23卒生を定着させるために気をつけたいこと
──有本さんは23卒生の傾向をどのように捉えていらっしゃいますか。
いわゆる一般的なZ世代と大きく変わらないと思うのですが、企業が注意したほうがよいポイントが4つあります。
1つ目は、コロナ禍の経験が長かったことで、「自分が就職する会社は本当に倒産せずに、安定してビジネスを続けられるのか」といったことに対する不安感が、より強くなっていること。
2つ目は、成長意欲が高いといわれる22卒生よりも、さらに23卒生は成長意欲が高まっている可能性があること。
3つ目は、オンライン面接にも慣れている23卒生は、リモートワークに対する企業の姿勢と自身の価値観がマッチするかどうかによって、企業の評価が変わってくること。
4つ目は、「働きやすい会社かどうか」を重視する傾向が強く、人間関係の良さを求めていること。
これらの4つのポイントに配慮して受け入れ体制を整えておかなければ、早期離職につながる危険があると思います。人事の方にとっては、負担が大きいことですけどね。

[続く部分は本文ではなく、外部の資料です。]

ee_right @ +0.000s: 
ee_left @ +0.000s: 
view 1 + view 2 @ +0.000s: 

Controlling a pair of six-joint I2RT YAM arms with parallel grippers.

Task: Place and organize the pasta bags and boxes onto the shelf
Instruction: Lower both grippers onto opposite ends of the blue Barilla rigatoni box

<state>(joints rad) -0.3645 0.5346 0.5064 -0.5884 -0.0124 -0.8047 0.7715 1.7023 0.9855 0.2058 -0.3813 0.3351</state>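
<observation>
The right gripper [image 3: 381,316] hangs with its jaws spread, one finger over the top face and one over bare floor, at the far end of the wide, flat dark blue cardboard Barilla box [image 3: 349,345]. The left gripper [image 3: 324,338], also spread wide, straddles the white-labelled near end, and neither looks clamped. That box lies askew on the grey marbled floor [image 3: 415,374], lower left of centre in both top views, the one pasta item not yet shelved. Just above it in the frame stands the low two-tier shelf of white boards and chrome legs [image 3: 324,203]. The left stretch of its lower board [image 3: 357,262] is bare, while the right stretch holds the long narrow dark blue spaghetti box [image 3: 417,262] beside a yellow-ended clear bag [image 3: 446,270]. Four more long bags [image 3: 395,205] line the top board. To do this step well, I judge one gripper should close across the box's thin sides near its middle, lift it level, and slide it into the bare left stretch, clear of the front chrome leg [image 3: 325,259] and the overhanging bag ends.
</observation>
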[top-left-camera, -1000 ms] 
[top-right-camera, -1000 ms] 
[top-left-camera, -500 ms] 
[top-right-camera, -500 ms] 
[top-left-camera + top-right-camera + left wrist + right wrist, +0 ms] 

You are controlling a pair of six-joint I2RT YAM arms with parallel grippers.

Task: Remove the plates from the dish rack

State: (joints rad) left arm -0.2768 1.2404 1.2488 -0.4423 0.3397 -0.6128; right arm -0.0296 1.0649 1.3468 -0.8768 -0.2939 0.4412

──なるほど。オンラインとオフラインをうまく組み合わせながら、不安を取り除いてあげることが大切だといえそうですね。
はい。今の時代、転職しようと思えば、すぐにできる時代ですよね。こうした売り手市場では、早い段階で会社が評価されてしまいます。最初の3ヵ月が肝心なんですよ。試用期間は従業員が試されるのではなく、会社が試されていると考えたほうがいい。
今は基礎研修が終わった第2新卒を歓迎する企業はたくさんあって、その会社に固執する必要はどこにもないですから。選ばれる会社になれなければ、その時点で終わりです。